平成ぎゃるそん(平成ギャルSONG)vol.3 problem / hitomi 作詞:小室哲哉 作曲:小室哲哉 編曲:小室哲哉 発売:1997年6月11日
チビッ子やギャルはたまごっちを育てた1997年
1997年――。フジテレビが河田町からお台場に引っ越し、“♪チャッ・チャッ チャッ チャ チャッ” という「Rhythm And Police」のサウンドに乗って『踊る大捜査線』が放送スタート。ナオミ・キャンベルがエステティックTBCのCMで「ナオミよ…」と呟いて話題になり、チビッ子やギャルはたまごっちを育てていた。
この年のオリコンシングルランキングTOP100を見てみると、圧倒的1位が安室奈美恵の「CAN YOU CELEBRATE?」。なんとダブルミリオンという快挙を遂げていた。ほかには沖縄アクターズからの幼き刺客、SPEEDが「White Love」を大ヒットさせ、広末涼子が「MajiでKoiする5秒前」で華やかに歌手デビューし、篠原ともえが「ウルトラリラックス」で目が回るような明るさを見せていたのもこの頃だ。
明るさだけではなく、CHARAの「タイムマシーン」、Coccoの「強く儚い者たち」、中谷美紀 with 坂本龍一の「砂の果実」といった、世紀末らしい、なにかが終わっていく諦めや絶望を感じる少女たちの歌も印象的だった年だ。

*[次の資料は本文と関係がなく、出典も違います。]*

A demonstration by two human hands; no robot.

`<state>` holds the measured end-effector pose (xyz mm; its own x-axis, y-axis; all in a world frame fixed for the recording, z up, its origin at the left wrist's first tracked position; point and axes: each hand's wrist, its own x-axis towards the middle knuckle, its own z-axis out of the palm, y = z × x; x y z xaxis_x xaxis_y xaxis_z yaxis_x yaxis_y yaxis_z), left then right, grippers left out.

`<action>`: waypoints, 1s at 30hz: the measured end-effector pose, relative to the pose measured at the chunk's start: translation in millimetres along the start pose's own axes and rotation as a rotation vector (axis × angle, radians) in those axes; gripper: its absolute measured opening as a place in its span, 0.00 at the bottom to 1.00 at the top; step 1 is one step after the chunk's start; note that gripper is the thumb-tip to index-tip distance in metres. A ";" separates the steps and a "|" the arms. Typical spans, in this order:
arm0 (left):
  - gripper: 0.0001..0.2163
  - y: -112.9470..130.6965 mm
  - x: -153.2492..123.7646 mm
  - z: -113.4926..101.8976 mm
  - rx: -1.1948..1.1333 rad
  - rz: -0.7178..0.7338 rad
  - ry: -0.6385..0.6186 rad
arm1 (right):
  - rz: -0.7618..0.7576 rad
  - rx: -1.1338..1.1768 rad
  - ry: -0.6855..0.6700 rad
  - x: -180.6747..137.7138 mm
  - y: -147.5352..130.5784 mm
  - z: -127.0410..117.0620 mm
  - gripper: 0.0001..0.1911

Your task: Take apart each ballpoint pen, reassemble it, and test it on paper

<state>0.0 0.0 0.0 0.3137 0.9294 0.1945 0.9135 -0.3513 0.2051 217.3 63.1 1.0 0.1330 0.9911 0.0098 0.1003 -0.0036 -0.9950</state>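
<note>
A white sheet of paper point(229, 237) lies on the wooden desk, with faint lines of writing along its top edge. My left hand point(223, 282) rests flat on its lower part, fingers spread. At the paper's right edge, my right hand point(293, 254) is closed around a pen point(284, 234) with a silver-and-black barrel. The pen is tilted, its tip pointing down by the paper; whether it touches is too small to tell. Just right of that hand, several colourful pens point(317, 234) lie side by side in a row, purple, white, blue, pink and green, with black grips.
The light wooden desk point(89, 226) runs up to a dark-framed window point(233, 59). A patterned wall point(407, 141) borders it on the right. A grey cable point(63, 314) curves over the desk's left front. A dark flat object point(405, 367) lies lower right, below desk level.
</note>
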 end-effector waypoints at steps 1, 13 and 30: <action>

当時は、ギャル文化の天井越え期。1995年から凄まじい勢いで噴き出したギャルパワーは世の中を圧倒し、度を超え、もはや “やりたい放題" だった。大人を信用しないどころか、見下すコギャルたち。この年『バウンス ko GALS』(監督:原田眞人)という映画が公開されたが、私は観たとき、本当に仰天した。援助交際やブルセラ、渋谷の喧騒、女子高生たちのあけすけなコミュニケーションを生々しく描いていたが、あまりにも、あまりにも怖いもの知らずに見えたのだ。